Cornelio Padilla

Personal information
- Born: November 18, 1946 Manila, Philippines
- Died: December 8, 2013 (aged 67) Taguig, Philippines
- Height: 5 ft 5 in (165 cm)
- Weight: 112 lb (51 kg)

= Cornelio Padilla =

Filipino cyclist (1946–2013)

Cornelio Agaid Padilla Jr. (November 18, 1946 - December 8, 2013) was a Filipino cyclist who was a competitor at the 1964 Summer Olympics and a two-time Marlboro Tour champion.

==Career==
Padilla competed in the individual road race and team time trial events at the 1964 Summer Olympics. He won bronze at the 1965 Asian Amateur Cycling Championship before turning professional in the of followying year.

Padilla was a two-time Marlboro Tour (now Tour de Luzon) champion, winning the 1966 and 1967 races.

==Post-retirement==
Padilla retired early from cycling using his earnings from his professional races to fund his collegiate studies. He graduated from the Far Eastern University in 1974 with a law degree.
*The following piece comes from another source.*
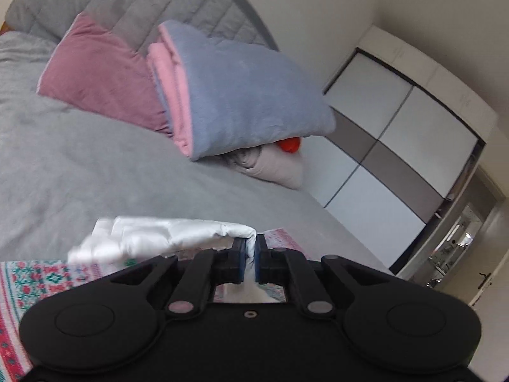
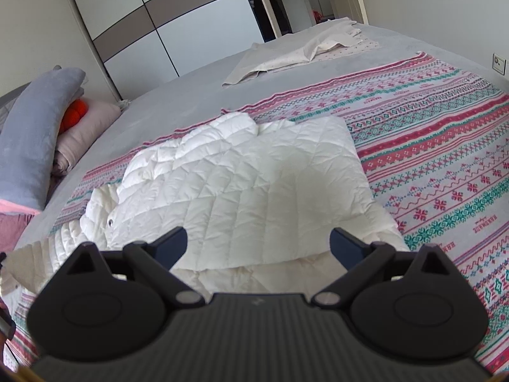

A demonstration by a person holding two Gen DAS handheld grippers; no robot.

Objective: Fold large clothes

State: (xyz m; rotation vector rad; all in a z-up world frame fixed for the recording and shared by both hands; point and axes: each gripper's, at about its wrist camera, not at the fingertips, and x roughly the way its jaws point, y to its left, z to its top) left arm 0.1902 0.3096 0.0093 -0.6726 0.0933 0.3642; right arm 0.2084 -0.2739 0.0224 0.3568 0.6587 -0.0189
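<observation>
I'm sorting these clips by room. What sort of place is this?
Most likely a home bedroom: a large bed with a padded headboard, stacked pillows, and a sliding-door wardrobe.

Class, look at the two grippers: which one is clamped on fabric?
The left gripper: its blue-padded jaws pinch the white quilted jacket. The right gripper hovers above that jacket, jaws wide apart.

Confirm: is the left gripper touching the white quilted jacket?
Touching. In the left wrist view, the left gripper is shut on a fold of the white quilted jacket.
</observation>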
As a lawyer he became part of Cacho Printing Press. He later joined National Book Store (NBS) as a personnel manager and house lawyer before becoming one of NBS' top executives handling the company's human resources department.

==Death==
Padilla died on December 8, 2013, at the St. Luke's Medical Center – Global City in Taguig due to heart failure.

==Personal life==
A native of Santa Cruz, Manila, Padilla was married to Luzviminda Gumatay with whom he had four children.